City Life – The Wedding Reception, Daryaganj
The Old Delhi society.
[Text and photos by Mayank Austen Soofi]
The guests arrived at the Mahavir Vatika ground in Old Delhi’s Daryaganj in cabs, in auto-rickshaws, and in buses. Some came from a distance of ten miles, from Gaffar Manzil, from Seelampur, and from Ghaziabad.
All the relatives of both families had been invited, quarrels between friends arranged, acquaintances long since lost sight of written to.
From time to time one heard the greetings of salaam walekum and mubarakbad.
Private cars would stop at the entrance and empty their loads. The women and their men would get off from all sides, rubbing knees and stretching arms. The ladies, wearing the mandatory dupatta or the veil, had put on dresses in the Old Delhi fashion; shararas, salwars, gold necklaces, red roses fastened down behind with a pin.
The lads, dressed like their abbas, seemed uncomfortable in their new clothes (some had their suits hand-sewed from the darzis of Chitli Qabar).
Often sitting beside their mothers were the girls of fourteen or sixteen, rubicund, bewildered, their hair greasy with oil, and very much afraid of dirtying their shimmering kurtas.
According to their different social positions the women wore saris and suits, and silk burqas. These clothes were redolent of family respectability, that only came out of the wardrobe on state occasions.
Each of the young man had just had his hair cut; ears stood out from the head. Many of them had been close-shaved; a few, no doubt too impatient while shaving, had diagonal gashes under their noses or cuts the size of a three-paisa piece along the jaws, which the cold November air en route had enflamed, so that the mischievous fair-complexioned beaming faces were mottled here and there with red dabs.

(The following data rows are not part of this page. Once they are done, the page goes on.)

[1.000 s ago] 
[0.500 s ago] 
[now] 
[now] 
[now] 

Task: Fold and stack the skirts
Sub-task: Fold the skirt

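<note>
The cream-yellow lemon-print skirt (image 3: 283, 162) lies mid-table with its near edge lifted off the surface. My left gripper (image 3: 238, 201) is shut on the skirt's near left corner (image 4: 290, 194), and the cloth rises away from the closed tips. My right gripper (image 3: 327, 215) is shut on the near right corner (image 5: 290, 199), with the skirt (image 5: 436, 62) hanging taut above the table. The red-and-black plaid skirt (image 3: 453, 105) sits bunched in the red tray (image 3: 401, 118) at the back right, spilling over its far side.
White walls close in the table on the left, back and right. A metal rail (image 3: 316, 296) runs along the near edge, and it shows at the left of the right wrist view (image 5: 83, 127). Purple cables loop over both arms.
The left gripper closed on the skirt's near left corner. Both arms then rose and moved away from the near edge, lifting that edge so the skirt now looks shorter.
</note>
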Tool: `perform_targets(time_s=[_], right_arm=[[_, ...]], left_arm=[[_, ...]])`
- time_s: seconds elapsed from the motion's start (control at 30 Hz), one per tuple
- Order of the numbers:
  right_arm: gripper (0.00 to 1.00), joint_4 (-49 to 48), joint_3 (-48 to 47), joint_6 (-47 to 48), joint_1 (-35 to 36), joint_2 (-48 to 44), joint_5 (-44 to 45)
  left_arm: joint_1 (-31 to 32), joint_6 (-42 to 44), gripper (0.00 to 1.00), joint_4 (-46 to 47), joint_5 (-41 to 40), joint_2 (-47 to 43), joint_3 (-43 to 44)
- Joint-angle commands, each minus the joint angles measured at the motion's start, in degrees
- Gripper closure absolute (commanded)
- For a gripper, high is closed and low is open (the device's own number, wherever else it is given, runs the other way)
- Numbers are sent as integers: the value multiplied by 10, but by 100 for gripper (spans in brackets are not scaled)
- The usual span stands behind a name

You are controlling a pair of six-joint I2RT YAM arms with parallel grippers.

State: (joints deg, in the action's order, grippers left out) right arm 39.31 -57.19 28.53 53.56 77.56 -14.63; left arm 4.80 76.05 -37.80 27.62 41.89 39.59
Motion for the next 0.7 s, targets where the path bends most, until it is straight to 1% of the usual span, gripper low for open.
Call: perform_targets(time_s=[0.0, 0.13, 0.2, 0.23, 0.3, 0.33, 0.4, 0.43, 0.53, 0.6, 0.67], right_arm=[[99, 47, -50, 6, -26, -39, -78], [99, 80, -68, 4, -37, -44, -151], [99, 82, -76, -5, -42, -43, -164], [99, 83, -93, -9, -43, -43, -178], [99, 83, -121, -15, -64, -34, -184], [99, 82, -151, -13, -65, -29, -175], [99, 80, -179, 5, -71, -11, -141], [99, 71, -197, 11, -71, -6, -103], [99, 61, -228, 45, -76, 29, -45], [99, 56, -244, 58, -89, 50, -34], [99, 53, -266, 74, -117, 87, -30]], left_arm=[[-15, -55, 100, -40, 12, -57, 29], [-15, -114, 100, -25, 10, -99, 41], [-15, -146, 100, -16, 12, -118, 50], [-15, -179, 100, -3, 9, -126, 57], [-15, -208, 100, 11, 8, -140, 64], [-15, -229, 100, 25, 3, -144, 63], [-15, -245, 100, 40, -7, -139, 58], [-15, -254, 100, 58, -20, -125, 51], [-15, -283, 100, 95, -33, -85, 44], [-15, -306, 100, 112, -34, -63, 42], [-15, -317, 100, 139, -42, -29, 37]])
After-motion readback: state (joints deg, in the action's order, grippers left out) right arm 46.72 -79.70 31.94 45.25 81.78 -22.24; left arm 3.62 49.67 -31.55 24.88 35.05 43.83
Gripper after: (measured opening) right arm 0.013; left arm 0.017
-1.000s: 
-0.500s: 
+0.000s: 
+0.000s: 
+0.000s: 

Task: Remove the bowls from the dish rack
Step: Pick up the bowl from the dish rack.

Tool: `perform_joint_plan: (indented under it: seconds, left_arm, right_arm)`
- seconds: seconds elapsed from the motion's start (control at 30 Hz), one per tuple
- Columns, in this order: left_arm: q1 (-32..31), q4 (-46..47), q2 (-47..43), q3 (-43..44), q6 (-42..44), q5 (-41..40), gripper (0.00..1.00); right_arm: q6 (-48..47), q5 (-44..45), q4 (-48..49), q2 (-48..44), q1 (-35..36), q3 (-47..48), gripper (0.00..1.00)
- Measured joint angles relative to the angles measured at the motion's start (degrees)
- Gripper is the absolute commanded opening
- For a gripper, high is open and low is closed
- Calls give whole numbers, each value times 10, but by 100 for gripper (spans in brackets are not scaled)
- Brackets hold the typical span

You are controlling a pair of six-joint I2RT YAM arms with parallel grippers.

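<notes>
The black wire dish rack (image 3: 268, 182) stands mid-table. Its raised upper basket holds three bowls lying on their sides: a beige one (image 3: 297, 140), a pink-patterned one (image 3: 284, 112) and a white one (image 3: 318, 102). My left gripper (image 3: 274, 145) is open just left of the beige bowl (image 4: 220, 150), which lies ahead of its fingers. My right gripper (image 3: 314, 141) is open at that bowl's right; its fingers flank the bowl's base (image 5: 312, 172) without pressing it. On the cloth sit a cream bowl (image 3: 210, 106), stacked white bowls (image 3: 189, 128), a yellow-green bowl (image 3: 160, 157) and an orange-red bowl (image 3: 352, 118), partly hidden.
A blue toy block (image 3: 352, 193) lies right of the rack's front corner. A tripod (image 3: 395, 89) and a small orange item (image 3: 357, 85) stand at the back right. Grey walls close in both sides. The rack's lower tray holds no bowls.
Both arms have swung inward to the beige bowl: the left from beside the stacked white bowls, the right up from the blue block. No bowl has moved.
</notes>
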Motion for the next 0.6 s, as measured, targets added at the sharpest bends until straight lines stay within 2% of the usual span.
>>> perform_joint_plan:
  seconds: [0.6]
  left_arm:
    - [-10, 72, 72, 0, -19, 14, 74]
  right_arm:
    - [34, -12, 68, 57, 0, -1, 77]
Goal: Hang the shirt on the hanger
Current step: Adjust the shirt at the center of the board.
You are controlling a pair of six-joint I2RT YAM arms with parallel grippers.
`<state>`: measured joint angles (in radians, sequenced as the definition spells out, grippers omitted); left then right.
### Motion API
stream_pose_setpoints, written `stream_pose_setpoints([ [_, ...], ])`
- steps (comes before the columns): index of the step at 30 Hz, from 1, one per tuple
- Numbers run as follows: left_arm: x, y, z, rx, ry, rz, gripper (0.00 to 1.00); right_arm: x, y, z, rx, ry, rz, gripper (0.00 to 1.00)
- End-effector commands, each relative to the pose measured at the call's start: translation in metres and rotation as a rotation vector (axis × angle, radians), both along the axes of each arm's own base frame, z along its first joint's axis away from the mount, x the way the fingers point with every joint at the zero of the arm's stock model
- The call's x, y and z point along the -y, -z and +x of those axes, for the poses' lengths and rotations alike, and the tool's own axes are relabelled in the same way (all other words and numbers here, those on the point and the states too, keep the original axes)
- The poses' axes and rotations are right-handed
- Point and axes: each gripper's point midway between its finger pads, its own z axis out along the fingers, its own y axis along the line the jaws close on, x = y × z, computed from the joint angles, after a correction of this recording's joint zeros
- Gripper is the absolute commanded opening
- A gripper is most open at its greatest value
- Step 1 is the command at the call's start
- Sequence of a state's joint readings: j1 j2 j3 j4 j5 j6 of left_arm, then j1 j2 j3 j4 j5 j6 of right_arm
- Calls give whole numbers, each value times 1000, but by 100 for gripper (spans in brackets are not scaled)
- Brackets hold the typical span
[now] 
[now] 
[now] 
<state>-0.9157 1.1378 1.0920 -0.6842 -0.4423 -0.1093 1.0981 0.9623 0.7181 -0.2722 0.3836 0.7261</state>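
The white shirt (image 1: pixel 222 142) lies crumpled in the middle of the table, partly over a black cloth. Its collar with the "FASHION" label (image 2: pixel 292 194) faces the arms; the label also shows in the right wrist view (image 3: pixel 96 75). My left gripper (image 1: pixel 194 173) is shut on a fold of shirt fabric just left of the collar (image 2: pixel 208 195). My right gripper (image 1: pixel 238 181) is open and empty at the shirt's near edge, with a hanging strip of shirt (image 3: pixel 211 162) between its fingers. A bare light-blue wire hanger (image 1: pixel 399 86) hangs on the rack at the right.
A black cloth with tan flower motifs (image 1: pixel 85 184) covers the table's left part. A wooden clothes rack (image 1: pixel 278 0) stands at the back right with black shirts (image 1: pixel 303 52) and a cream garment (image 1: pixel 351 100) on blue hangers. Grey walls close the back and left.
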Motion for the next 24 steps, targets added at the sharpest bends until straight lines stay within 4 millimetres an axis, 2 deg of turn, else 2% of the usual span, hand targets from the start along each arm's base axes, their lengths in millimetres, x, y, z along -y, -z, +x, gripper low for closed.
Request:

The bride sat on a throne. Her dress, too long, fell a little on the floor of the wooden stage; from time to time she bend down to pull it up. Very often, with her henna-dyed hands, she delicately picked off imaginary dust from the folds of her parrot-green sharara. As her newly wed husband, in a dark-blue suit, joined her on a similar throne to pose for the family photographer, she blushed, and did not know where to look.
Elsewhere, the other wedding guests talked of their business or about the national politics. Some women were silent, and looked angry and jealous. Two ladies were talking with their hand on their mouth.
The tables were laid under a white tent whose roof was decked with chandeliers of transparent glass. A cook from Galli Chooriwallan had been entrusted with the buffet. There was biryani, lal roti, korma, chicken kebab, fried fish, nihari, rogan josh, moong dal halwa, vanilla ice cream, milk coffee, Pepsi and paan. The roti was commissioned to the establishment of Chaudhary Mukhtar, the son of the legendary cook Kale Babu.
The guests ate beyond the midnight hour. Some children fell asleep under the seats. At one corner sat a French man of letters. He went unnoticed. The bride and her man returned home shortly after two in the morning. By now they must have set on a new life.